He crossed the road. He had met Provlyn a few months later at a Peacetime Ball. Provlyn’s interest in politics was confined to being in service at the home of Serboth Challis, MP for Putney and Wimbledon, and current Home Secretary for the government.
“How was he?”
“Beaten up; shot, probably.”
“He’s an activist, Morda. Probably didn’t go to war; busy organising the killing of innocent people. It’s difficult to feel any sympathy for them.”
They crossed the road to the station, passing underneath a huge poster declaring ‘A paid Toll Tax return gives you your free democratic rights.’ Underneath this a sign flashed Curfew. Local curfew hours had just returned to ten o’clock, but it was generally accepted that you were safe until eleven, providing you had a good reason for being out.

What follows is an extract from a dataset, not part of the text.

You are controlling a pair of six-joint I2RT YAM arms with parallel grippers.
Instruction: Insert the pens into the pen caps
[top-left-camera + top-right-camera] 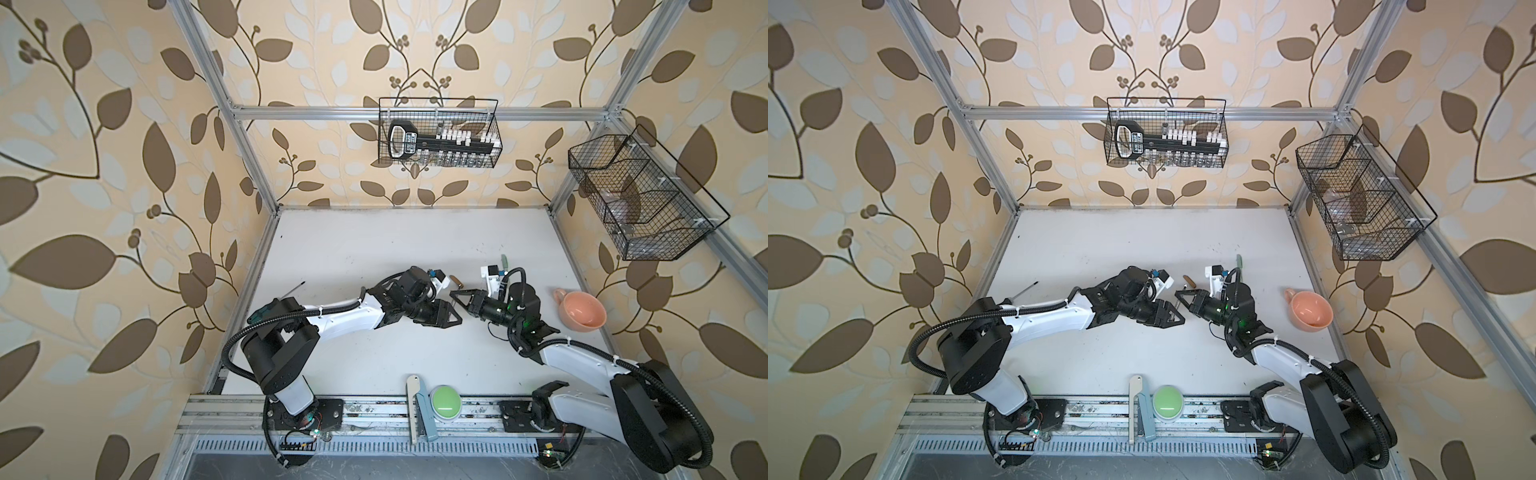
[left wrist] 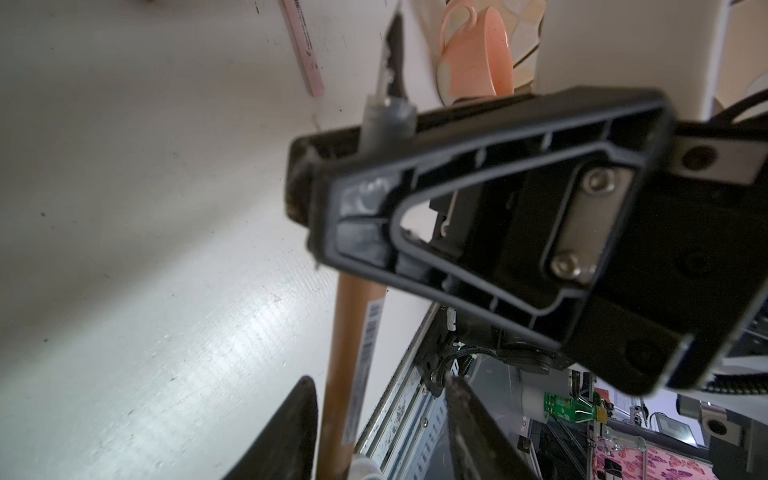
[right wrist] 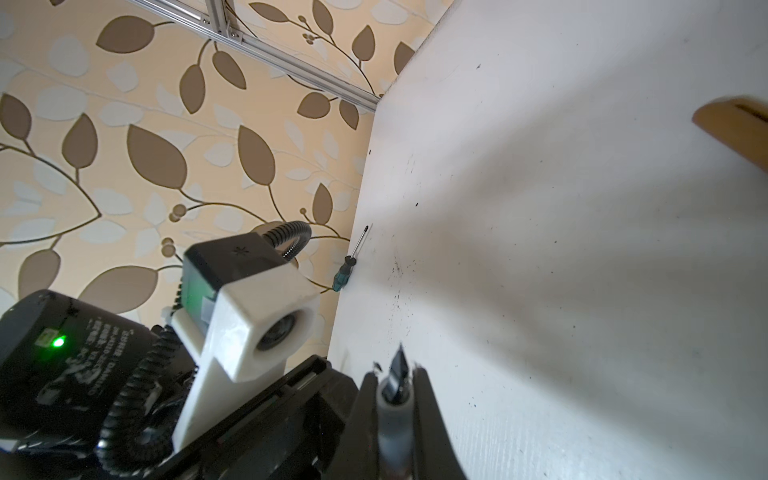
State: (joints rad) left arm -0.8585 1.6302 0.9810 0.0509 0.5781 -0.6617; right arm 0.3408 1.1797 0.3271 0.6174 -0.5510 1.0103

Morda enjoyed the public houses in Whitechapel from the days when he had lived in Musbury Street with Harvil, but Provlyn did not mind the journey across London. He was still only twenty. He loved to hear Morda’s stories about wartime and would tolerate any distance to please him and settle his mood.
They reached the station and boarded one of the waiting red trains, joining one of the preferred central carriages, with their low lighting and dark tables. They sat together, arm in arm.

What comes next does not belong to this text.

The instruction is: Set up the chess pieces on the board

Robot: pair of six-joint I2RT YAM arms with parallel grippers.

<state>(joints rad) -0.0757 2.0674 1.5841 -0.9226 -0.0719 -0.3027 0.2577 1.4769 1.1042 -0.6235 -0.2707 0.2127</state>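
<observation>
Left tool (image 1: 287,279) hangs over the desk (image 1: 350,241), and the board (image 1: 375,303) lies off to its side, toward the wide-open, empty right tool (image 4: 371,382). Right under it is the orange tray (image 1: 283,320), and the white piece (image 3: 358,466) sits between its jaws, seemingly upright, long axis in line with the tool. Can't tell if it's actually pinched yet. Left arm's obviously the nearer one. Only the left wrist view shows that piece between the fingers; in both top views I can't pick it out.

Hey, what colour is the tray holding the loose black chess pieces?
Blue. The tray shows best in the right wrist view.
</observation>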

“What do you really think of the activists?” Morda finally asked as the train pulled away.
“I’ve heard Challis say that they should all be strung up.”
“Forty-three already have been, since the riots last July.”
“Why does it matter what I think?”
Morda looked at him and smiled. When you committed yourself to such ideals, you could lose everything. Your sense of humour, your friends, your job. Underneath it all, it seemed that most working people outside of the Populite found the government contemptible. It was something at the centre of what it was to be part of the Populace. But contempt had become a reserved emotion, if it were an emotion at all. Since the war, people had lost their political acumen. We had won after all, we had beaten off the militant faction in the country. Now we were free, and someone had to run the country, didn’t they? And nobody likes the boss, everybody knew that.
“I care about you,” Morda said. “I worry about you. You’re still very young.”
“I have you,” he said. “And I have a job.”
Morda remembered the darkness of Harvil’s back, and the hot summer when they had first met. He had been the young one then. Harvil spoke so well, had such far-reaching ideas; he was someone who knew what he wanted to do, he had plans, he would be a successful man. And tonight he was a bloody darkness on a stretcher, and Morda had left him there. He hadn’t even tried to wake him – tell him that he had been. He had just walked away. And the other two Nark activists were both dead, probably close friends.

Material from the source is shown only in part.